Director Martin Scorsese’s black comedy based on 1980’s stockbroker Jordan Belfort’s rise and fall is a drug-laden, profanity-laced, high-speed trip that has all of the same stylistic hallmarks of Scorsese’s masterpiece Goodfellas, but none of its depth, character development or flow. Instead, The Wolf of Wall Street is just a relentless barrage of uninteresting characters doing reprehensible things at high volumes and numbing pace. I understand that Scorsese is interested in satire here and the comic effect is attempted to be achieved by overdoing it and making these characters ugly, I get that. But satire only works if you keep your audience engaged enough to pay attention to the point you are trying to get across. The Wolf of Wall Street is only interested in the ego of its main character, Jordan Belfort, on whose autobiography the movie is based.

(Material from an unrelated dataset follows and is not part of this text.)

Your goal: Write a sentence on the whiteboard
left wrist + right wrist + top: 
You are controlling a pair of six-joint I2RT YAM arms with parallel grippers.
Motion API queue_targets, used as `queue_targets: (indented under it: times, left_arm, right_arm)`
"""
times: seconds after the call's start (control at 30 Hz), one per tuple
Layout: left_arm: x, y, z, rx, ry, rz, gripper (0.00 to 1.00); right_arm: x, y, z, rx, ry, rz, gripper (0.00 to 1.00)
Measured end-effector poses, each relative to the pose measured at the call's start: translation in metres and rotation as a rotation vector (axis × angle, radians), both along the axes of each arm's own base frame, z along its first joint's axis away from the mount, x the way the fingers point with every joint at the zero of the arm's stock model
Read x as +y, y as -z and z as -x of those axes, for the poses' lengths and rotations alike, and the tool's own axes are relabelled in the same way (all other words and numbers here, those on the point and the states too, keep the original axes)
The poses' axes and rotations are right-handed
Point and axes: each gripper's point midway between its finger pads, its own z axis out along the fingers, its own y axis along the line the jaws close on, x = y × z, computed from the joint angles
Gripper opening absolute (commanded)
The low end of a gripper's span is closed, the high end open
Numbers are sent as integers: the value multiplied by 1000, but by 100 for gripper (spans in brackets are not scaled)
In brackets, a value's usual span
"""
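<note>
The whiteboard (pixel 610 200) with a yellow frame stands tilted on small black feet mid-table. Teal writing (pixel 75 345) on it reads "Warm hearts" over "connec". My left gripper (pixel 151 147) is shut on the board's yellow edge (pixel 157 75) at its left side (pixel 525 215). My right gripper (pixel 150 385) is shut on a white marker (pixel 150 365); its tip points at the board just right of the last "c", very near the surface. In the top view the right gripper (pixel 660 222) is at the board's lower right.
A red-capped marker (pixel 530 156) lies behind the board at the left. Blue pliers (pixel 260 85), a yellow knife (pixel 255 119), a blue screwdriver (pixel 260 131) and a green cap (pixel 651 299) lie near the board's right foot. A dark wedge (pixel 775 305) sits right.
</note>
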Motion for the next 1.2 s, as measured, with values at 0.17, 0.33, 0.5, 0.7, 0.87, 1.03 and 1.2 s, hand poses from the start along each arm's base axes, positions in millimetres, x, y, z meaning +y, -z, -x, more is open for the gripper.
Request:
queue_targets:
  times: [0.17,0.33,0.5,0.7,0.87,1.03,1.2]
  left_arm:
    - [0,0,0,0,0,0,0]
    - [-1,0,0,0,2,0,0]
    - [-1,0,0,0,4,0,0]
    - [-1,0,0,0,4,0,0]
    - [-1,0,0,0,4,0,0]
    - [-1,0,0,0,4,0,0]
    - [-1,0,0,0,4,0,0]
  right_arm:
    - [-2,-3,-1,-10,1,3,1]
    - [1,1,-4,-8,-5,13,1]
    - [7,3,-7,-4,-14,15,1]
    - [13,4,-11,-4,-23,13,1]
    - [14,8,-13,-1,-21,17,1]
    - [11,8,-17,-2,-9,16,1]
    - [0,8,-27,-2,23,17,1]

How am I supposed to care about a character I despise from the first second I lay eyes on him? If that’s the point, then mission accomplished. Where we go from there, I have no clue, because you lost me at hello.

I won’t lie and say that there aren’t moments in The Wolf of Wall Street that entertained me. I mean, how couldn’t there be? It’s a three hour movie about guys snorting cocaine off naked bodies and grown men acting like idiots and Leonardo DiCaprio getting high, wearing expensive suits and blowing his career roof off by playing every single scene at full tilt. I was exhausted just watching him. And the poor guy is already acting from inside a hole, considering he’s completely miscast for this role. The guy still looks 16 and we’re supposed to buy him as a Wall Street shark who takes over the world? I’ll give him his props, though, he works his butt off and gives it his all, even though it just never rings true.

As for the rest of the movie, the problem isn’t the casting as much as it is everything else. It is just too much. The ‘80s were about excess, we get it. Scorsese is about as subtle as a hammer to the head. If there could have been some variance in tone, some downshifting, some real moments, that would have been refreshing, but, instead, the entire movie feels like a joke, intentional and over-the-top, and we’re the suckers who are being taken for a ride.

Enjoy your last laugh, Leo, you earned it.